И в этот миг в дверь камеры отчаянно забарабанили. Титов молотил кулачками в бронированную дверь и кричал что-то невнятное, перемежая плачем.
— Пойди, Узелков, успокой его, — сказал Наганов, не отрывая пытливого взора от доски. — Выясни, что ему надо? Может, даст вторую версию?
У майора была отличная проходная пешка и дальнобойный белопольный слон на а8.
Старшина Могучий упорно думал. Его сопение усиливалось с каждою секундой и постепенно перешло в мощный хрип. Напряженно и сосредоточенно, уставившись в доску, старшина думал, думал, думал, думал, не решаясь сделать нужный ход.
Узелков вернулся через пару минут.
— Товарищ майор! К себе вас просит. Говорит, есть вторая версия. Хочет рассказать.
Майор еще раз полюбовался отличным слоном на а8. Он доминировал по вертикали h1-a8, и не было ему противовеса.
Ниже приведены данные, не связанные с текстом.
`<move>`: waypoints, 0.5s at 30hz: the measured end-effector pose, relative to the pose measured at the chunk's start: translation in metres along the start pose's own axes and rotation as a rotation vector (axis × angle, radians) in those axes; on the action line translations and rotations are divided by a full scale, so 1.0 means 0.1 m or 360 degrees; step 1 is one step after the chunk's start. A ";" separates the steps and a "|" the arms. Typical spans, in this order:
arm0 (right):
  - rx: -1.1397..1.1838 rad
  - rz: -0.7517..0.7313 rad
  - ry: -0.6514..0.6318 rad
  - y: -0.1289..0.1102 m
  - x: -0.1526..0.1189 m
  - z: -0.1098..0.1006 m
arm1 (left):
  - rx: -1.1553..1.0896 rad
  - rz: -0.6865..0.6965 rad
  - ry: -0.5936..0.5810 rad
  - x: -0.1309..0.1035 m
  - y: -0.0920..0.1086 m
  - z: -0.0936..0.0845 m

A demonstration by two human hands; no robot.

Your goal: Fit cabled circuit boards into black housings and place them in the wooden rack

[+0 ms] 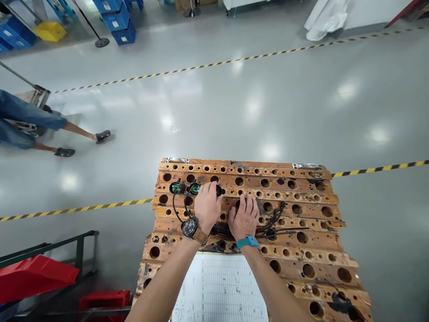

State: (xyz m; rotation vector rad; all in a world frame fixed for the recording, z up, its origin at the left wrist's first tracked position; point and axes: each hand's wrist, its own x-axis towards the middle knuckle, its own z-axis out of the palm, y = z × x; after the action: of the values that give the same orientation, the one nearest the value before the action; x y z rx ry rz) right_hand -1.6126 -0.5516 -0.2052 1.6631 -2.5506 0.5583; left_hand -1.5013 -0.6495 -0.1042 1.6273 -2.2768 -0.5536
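A stepped wooden board (308, 210) full of round holes lies before me. Near its left side are two round black housings with green circuit boards inside, one (176, 188) at the far left and another (195, 188) beside my left hand (208, 205). The fingers of that hand are bent over a third black round housing (219, 191), which they mostly cover. My right hand (244, 218) rests on the board with its fingers slightly apart, over a bundle of black cables (268, 230). Part of the bundle is hidden under both hands.
A printed sheet (221, 286) lies on the board between my forearms. At the left, another person's legs (36, 118) stand near a cart. Red bins (36, 275) sit on a green rack at lower left. Blue crates (115, 20) are stacked beyond the striped floor tape (214, 65).
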 end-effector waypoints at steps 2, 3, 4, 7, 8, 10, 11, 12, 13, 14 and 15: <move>0.0027 0.0008 -0.0002 0.00 0.01 0.01 | -0.0108 -0.0002 0.0116 -0.08 -0.01 -0.05; 0.0052 0.0017 -0.0004 0.00 0.02 0.00 | -0.0172 -0.0002 0.0169 -0.13 0.00 -0.09; 0.0092 0.0032 -0.0008 0.01 0.04 -0.01 | -0.0244 -0.0007 0.0209 -0.19 0.02 -0.12; 0.0413 0.0095 -0.0035 0.04 0.06 -0.10 | -0.0535 -0.0109 0.0216 -0.39 0.09 -0.21; 0.0610 0.0146 -0.0058 0.05 0.04 -0.17 | -0.0662 -0.0192 0.0177 -0.46 0.12 -0.22; 0.1126 0.0366 -0.0155 0.07 -0.04 -0.34 | -0.0941 -0.0415 0.0055 -0.59 0.19 -0.19; 0.1419 0.0540 -0.0239 0.07 -0.10 -0.44 | -0.1072 -0.0522 -0.0021 -0.65 0.23 -0.16; 0.1708 0.0749 -0.0328 0.06 -0.17 -0.54 | -0.1185 -0.0605 -0.0099 -0.71 0.28 -0.12; 0.1969 0.0971 -0.0402 0.05 -0.24 -0.63 | -0.1265 -0.0664 -0.0164 -0.76 0.32 -0.08; 0.2188 0.1187 -0.0447 0.03 -0.30 -0.71 | -0.1303 -0.0692 -0.0214 -0.80 0.37 -0.03; 0.2353 0.1383 -0.0454 0.02 -0.34 -0.78 | -0.1295 -0.0685 -0.0259 -0.85 0.43 0.01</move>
State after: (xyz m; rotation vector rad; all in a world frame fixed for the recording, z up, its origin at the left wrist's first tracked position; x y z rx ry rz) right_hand -1.6116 -0.4957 -0.1407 0.3400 -3.0336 2.8892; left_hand -1.5100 -0.5566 -0.0861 1.6253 -1.4278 -1.5137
Потом майор оглядел проходную пешку, а вслед за тем перевел свой острый взгляд на хрипящего Могучего.
Могучий думал, покраснев, набычась.
— Скажи ему, Узелков, пусть как следует обдумает свою вторую версию. А то, неровен час, опять подзалетит, как с первою. Так ему и скажи: «Обдумай-ка, Титов, хорошенько, не подзалети, как в первый раз».
— Слушаюсь! — истово ответил Узелков и пошел к Титову в камеру.
Майору страстно хотелось выиграть партию. Могучий, решившись, отошел королем на е7. Впрочем, ничего другого и не оставалось делать, это был единственный возможный ход.
Теперь настал черед задуматься Наганову. Поразмыслив минут пять, он пошел белопольным слоном с а8 на h1, подумав: «Прострел!»
Могучий, все так же тяжело хрипя, сделал ход королем на е6.
Партия длилась долго: Могучий нашел силы для обороны и блокировал опасного слона. Наконец на доске не осталось ни единой фигуры, кроме королей.
— Ничья? — предложил, раздосадованный Наганов.
Могучий не отвечал. Майор сделал ход королем на с5. Могучий молча думал… Минуту… пять… семь… восемь…
— Но ведь королем не поставить мата! — возмущенно воскликнул майор. — И шах королю не объявить! Чего тут думать?
Могучий не отвечал. Наганов заглянул ему в глаза.
Глаза были пусты и неподвижны: старшина Могучий был мертв!
Смерть в кредит
Майор надолго запомнил это сумасшедшее дежурство. Минимум на пять лет. Ближайшие пять лет…
Старшина Могучий, самбист, значкист, разрядник, богатырь, погиб… от пешки! Врач-эксперт, еврей Сушков, срочно вызванный майором, назвал это «смертью в кредит».
Могучий, находясь в сложном положении за доской, проглотил пешку из-за неожиданного стука Титова в дверь. Всю дальнейшую партию, блокируя проходную пешку, перекрывая пути дальнобойному белопольному слону, увертываясь королем от хитроумных наскоков нагановского коня, Могучий провел, борясь не только с противником, но и с удушьем. Пешка застряла в горле так, что ее нельзя было ни вытащить, ни проглотить. Могучий хотел сказать об этом майору, но вместо слов издавал лишь невнятный мощный хрип.